Une petite révision de la mythologie gréco-romaine s’impose avant d’aller voir le nouveau film de Christophe Honoré : ceux qui n’ont pas eu la chance (toute relative) de faire du latin au lycée risquent de ne pas s’y retrouver parmi les dieux, nymphes et autres créatures. Un peu perdue elle aussi, la jeune Europe, enlevée par un Jupiter beau garçon et beau parleur, se fait raconter des histoires de métamorphoses qui contiennent d’autres histoires en leur sein…

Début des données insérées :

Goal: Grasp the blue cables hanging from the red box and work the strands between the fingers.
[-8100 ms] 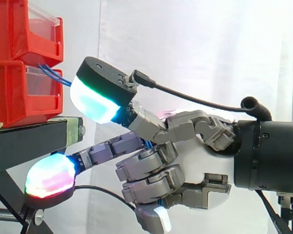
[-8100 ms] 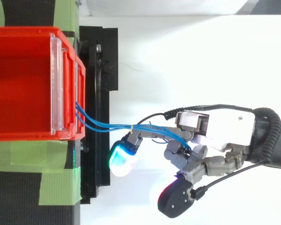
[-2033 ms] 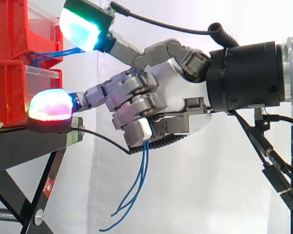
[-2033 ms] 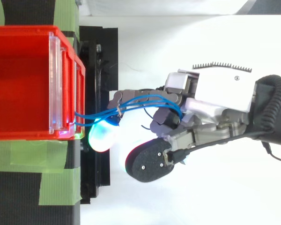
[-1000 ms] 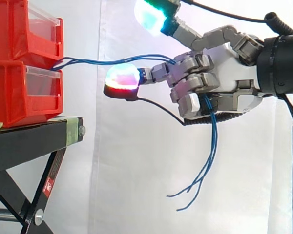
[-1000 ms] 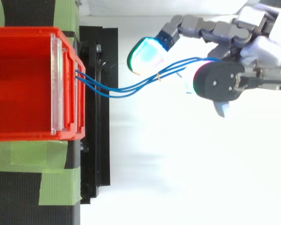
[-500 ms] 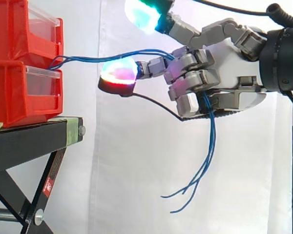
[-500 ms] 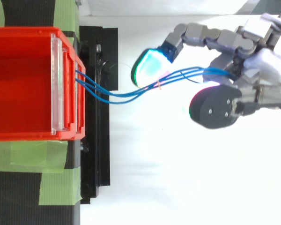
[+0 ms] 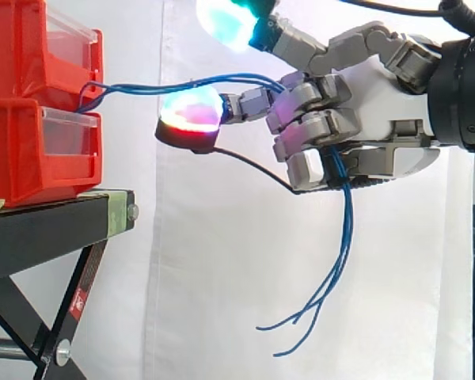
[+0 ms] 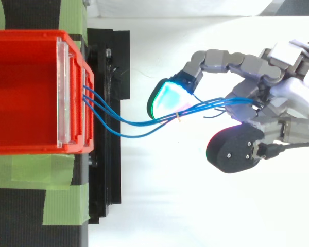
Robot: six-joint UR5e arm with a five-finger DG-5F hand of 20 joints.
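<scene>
Thin blue cables [image 9: 146, 85] run from the front of the red bins [image 9: 32, 95] rightward into my hand [image 9: 380, 127]. In the top view the blue cables [image 10: 129, 123] sag between the red bin [image 10: 26, 87] and my hand [image 10: 288, 103]. Curled fingers close round the strands, and the loose ends [image 9: 332, 269] dangle below the palm. One fingertip [image 9: 190, 115] glows pink under the strands, another fingertip [image 9: 226, 20] glows cyan above them. A small tie [image 10: 178, 118] binds the strands near the green-lit fingertip [image 10: 165, 100].
The red bins are stacked on a black stand [image 9: 55, 229] with green tape [image 10: 41, 170] on its top. A white curtain [image 9: 222, 301] hangs behind. Open space lies to the right of the stand, under my hand.
My hand has drifted slightly toward the bins and, in the top view, downward. The cables sag more between bin and hand, and the dangling ends have swung left.
</scene>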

Pour structurer le film, Honoré utilise le personnage d’Europe qui lui permet d’éviter la dispersion des récits secondaires. Il tente également de placer tous les récits dans un nombre restreint de lieux pour resserrer encore la trame narrative : son expérience du théâtre lui sert ici pleinement. Mais il opère surtout des décalages constants avec l’univers mythologique, quitte à métamorphoser les mythes eux-mêmes. Le film regorge ainsi d’idées poétiques ou malicieuses pour dépoussiérer les vieux mythes : Junon porte une blouse de ménagère acariâtre, Bacchus conduit un pick-up et enlève des jeunes filles, Orphée prophétise dans une cité HLM… Les personnages n’ont d’ailleurs quasiment aucune épaisseur psychologique puisqu’ils sont avant tout des signes dans un univers très codifié. Seule Europe bénéficie d’une certaine densité car le spectateur pénètre dans l’univers des dieux à travers son regard : il était nécessaire qu’elle prenne corps dans ce récit initiatique.
De corps, il en est en effet beaucoup question, les dieux et les mortels ne parlent au fond que de transformations physiques et de désir. Christophe Honoré semble ainsi prendre un immense plaisir à filmer des corps nus qui courent, nagent et s’aiment… Ces corps s’inscrivent le plus souvent dans une nature vibrante et sensuelle filmée avec des teintes douces et des cadrages inspirés de la peinture classique. Lorsque les corps se transforment en animaux ou en plantes, le réalisateur cherche également à les intégrer au mieux au décor : peu d’effets spéciaux apparents puisque c’est le montage qui indique que la métamorphose a eu lieu. La caméra semble parfois caresser les animaux comme elle le fait de la peau nue des comédiens, la sensualité affleure par touches, un frisson parcourt l’écran…
Au-delà de la mise en scène du désir, Christophe Honoré filme admirablement la jeunesse de ses comédiens non professionnels. A ce titre l’histoire de Narcisse constitue un moment de grâce et une parenthèse aérienne. Le récit se situe dans une cité HLM où le jeune Narcisse fascine garçons et filles. La manière dont Honoré filme en musique les pieds des joueurs de basket puis la rêverie de Narcisse sur le toit d’un immeuble rappelle par instants les portraits lumineux d’adolescents chez Gus Van Sant. La caméra capte la valse des sourires, des regards et des jeunes corps dans cet espace bétonné.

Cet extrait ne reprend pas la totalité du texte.